0

I am working on a boxplot with points overlayed and lines connecting the points between two time sets, example data provided below.

I have two questions:

  1. I would like the points to look like this, with just a little height jitter and more width jitter. However, I want the points to be symmetrically centered around the middle of the boxplot on each y axis label (to make the plots more visually pleasing). For example, I would like the 6 datapoints at y = 4 and x = "after to be placed 3 to the right of the boxplot center and 3 to the left of the center, at symmetrical distances from the center.
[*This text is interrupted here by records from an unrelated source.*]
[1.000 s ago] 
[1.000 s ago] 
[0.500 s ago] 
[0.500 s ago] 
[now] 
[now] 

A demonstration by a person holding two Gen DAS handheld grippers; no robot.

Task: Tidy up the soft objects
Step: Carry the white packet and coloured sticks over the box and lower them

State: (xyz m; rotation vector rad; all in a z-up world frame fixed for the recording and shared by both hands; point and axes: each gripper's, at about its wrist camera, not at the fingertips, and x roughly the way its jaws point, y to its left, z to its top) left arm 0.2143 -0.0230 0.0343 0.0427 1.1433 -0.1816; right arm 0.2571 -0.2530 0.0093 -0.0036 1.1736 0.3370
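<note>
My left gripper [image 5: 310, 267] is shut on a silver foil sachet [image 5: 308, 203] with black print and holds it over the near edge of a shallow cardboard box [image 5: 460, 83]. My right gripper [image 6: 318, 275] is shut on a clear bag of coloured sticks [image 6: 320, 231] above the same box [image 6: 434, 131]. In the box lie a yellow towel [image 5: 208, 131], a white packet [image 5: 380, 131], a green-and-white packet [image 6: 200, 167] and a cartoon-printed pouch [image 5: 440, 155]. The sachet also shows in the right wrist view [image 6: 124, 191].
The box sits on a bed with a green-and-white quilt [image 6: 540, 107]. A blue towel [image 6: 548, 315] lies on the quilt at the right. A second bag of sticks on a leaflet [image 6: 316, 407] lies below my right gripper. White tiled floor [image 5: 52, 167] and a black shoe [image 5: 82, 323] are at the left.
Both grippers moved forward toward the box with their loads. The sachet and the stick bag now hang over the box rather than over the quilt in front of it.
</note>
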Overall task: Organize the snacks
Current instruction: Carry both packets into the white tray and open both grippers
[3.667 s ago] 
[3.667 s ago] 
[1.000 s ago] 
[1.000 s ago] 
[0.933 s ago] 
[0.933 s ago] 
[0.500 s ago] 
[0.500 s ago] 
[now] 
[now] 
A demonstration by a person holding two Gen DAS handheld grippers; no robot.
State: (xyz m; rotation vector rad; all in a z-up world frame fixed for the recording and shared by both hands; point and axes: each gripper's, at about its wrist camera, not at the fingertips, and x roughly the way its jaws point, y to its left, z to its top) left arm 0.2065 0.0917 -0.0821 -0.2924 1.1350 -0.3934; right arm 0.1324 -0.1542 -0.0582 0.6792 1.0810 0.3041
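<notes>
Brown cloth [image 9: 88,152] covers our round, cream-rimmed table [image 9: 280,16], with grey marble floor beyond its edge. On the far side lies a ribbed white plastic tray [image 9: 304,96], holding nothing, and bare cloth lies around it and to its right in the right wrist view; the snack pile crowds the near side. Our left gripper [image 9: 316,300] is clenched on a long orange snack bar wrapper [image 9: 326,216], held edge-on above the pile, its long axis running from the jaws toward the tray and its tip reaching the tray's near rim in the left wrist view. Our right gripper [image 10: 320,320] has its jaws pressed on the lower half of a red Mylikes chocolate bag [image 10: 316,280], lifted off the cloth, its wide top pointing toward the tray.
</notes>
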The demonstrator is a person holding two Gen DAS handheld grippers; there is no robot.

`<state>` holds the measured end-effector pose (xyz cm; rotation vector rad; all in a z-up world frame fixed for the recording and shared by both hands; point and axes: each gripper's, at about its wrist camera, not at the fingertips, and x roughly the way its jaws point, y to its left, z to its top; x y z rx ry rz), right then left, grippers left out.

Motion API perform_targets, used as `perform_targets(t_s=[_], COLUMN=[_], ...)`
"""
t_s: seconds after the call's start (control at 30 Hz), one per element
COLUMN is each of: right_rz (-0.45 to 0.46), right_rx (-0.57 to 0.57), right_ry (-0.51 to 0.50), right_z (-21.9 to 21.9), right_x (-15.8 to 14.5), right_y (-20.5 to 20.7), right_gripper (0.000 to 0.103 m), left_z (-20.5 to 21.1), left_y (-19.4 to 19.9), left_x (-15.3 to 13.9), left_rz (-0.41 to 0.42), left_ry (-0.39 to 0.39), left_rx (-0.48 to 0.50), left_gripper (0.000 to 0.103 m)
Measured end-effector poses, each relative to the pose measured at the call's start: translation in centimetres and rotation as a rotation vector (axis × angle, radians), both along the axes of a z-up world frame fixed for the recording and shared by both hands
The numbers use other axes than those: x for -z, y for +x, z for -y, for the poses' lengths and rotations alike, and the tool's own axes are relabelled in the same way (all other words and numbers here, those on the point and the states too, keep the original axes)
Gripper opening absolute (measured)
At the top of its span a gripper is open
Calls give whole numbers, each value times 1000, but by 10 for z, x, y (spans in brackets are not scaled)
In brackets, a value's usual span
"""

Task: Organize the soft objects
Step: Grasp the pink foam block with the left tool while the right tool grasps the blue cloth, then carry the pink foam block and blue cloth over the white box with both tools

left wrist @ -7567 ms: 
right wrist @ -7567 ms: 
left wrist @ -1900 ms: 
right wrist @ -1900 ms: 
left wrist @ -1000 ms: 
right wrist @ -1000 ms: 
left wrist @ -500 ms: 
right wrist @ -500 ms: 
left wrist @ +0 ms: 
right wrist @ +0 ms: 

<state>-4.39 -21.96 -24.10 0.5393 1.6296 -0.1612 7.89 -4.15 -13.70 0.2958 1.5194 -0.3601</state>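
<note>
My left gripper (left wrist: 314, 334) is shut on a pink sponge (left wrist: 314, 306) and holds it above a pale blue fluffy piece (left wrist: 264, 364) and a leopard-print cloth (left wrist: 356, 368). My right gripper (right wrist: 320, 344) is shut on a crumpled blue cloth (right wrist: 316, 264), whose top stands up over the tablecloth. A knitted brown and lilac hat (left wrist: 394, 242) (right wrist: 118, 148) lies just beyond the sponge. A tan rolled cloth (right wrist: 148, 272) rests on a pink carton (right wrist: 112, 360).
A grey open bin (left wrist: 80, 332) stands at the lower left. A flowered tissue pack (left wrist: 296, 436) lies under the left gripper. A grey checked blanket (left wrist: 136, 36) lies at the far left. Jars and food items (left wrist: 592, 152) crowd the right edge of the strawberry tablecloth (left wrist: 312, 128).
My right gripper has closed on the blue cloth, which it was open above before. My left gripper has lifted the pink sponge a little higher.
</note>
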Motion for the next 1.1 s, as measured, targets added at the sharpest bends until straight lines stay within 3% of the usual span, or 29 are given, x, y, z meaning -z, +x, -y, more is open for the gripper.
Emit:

  2. Also, I want the lines to connect with the correct points, but now the lines start and end in the wrong places. I know I can use position = position_dodge() in geom_point() and geom_line() to get the correct positions, but I want to be able to adjust the points by height also (why do the points and lines align with position_dodge() but not with position_jitter?).

Are these to things possible to achieve?

Thank you!

examiner <- rep(1:15, 2)
time <- rep(c("before", "after"), each = 15)
result <- c(1,3,2,3,2,1,2,4,3,2,3,2,1,3,3,3,4,4,5,3,4,3,2,2,3,4,3,4,4,3)
data <- data.frame(examiner, time, result)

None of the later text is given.